A mio parere non sussiste il rischio di statizzare un fenomeno privato, né di “costringere” legalmente una vicenda sempre aperta e molteplice come il fine vita del malato terminale se, appunto, dall’ambito prettamente normativo della produzione giuridica del novum, dall’obiettivo di colmare un vuoto interpretato come problematico (magari attraverso l’intervento pomposamente definitorio e confusamente elefantiaco di un “articolato” che mira a disciplinare tutto) si riuscisse a praticare il metodo – autenticamente liberale perché funzionante “per sottrazione” – di una giuridificazione pragmatica, rispettosa e minimalista che si desse il compito, innanzitutto, di ordinare e discriminare un grumo di fenomeni, di scelte individuali, di eventi tragici che, ormai, posseggono l’avvertita capacità politica di incidere profondamente sulla Società, di innescare criticità tanto destabilizzanti quanto progressive che coinvolgono la natura stessa dello stato di diritto contemporaneo e le nuove categorie del “politico”.
Si tratterebbe quindi (dopo venti anni di dibattito pubblico intermittente a causa della pavidità dei nostri rappresentanti) - nel tempo dell’impressionante accelerazione tecnico-scientifica capace di mantenere sine die la "non-vita" dello stato vegetativo, dell’allungamento continuo della terza età e del correlato incremento delle patologie croniche invalidanti - di intervenire urgentemente - in senso scriminante - a tutela dell’individuo, in un settore che, al di là della vulgata dominante, è tutt’altro che caratterizzato da un vuoto normativo essendo oggetto dell’attenzione autoritaria del nostro Codice Penale.
L’art. 579 c.p., infatti, disciplina la fattispecie dell’omicidio del consenziente prevedendo una pena da 6 a 15 anni, mentre l’agevolazione al suicidio, art. 580 c.p., è punito da 5 a 12 anni, senza che neanche possa trovare applicazione, nel caso concreto, l’attenuante dei “particolari motivi morali e sociali” che la giurisprudenza ha escluso in base alla considerazione dell’esistenza, in tema di eutanasia, di un vivace dibattito sociale ma non di un generale consenso, di certo difficilmente raggiungibile in materia e, probabilmente, non auspicabile dai cultori della libertà.
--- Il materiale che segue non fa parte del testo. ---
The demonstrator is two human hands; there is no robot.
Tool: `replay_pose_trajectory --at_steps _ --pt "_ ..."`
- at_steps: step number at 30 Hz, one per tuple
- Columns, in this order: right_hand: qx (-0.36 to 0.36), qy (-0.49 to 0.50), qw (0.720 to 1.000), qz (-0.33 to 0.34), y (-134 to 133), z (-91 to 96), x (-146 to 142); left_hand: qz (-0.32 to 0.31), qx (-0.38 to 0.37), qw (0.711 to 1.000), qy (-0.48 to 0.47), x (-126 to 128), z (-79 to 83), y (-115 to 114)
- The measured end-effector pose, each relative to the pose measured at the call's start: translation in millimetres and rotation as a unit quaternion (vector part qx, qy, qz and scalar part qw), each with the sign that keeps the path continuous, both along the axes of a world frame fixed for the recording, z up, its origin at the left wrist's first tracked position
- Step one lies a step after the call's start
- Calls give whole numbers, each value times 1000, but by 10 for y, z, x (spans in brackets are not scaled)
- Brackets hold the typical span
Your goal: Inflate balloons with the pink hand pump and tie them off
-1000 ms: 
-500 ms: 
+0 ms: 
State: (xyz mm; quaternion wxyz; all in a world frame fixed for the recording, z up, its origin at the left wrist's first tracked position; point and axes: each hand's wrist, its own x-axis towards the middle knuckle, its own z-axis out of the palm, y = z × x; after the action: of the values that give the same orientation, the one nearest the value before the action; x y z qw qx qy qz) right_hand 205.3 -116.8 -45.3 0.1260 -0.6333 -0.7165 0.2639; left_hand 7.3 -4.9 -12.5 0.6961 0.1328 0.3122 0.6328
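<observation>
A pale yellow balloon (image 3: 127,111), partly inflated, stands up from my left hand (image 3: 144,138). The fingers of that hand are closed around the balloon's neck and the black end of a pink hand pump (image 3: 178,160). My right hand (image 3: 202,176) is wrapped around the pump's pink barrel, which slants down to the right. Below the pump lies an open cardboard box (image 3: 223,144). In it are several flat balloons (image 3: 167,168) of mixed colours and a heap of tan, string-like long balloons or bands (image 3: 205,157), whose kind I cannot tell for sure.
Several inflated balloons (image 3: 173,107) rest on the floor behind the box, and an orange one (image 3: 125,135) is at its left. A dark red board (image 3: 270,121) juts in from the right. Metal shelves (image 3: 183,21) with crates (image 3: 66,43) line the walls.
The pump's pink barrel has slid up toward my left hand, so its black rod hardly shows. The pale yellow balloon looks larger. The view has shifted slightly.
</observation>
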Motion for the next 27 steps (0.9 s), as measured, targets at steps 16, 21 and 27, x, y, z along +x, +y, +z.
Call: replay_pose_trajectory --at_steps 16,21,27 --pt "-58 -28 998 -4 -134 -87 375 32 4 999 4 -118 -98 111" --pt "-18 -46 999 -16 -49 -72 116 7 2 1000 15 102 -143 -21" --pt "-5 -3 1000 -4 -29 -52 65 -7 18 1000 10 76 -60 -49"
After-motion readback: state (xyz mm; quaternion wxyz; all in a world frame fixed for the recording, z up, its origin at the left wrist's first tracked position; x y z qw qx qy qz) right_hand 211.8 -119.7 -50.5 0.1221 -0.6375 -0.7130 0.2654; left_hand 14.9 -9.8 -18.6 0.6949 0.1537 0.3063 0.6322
Tale impostazione penalistica trova conferma, inoltre, nel codice di deontologia medica, nel quale viene statuito il divieto anche solo di favorire con comportamenti indiretti la morte del paziente terminale, senza alcuna discriminazione in ordine al rispetto della autodeterminazione dell’assistito.
Questa rigida impostazione proibizionista è sconnessa, evidentemente, con il quanto meno complesso ed articolato sentire - storicamente determinato, e, quindi, autenticamente “naturale” - dell'assoluta maggioranza dei cittadini italiani; un’impostazione vetusta che, aldilà dei diversi approcci e distinguo di sensibilità, appare superata, problematica, bisognosa di riflessione laica e di una rivisitazione giuridica non ideologica che parta dalla necessità di sottrarre la tragicità, peculiarità e singolarità del fenomeno dalle strette maglie della risposta penalistica.
Una risposta che produce solo l’orrida ed inaccettabile discriminazione di classe tra chi semplicemente “non deve e non può” e chi l’eutanasia la pratica di nascosto grazie alla possibilità, innanzitutto economica, di affrontare il rischio e le conseguenze di una pratica legalmente vietata.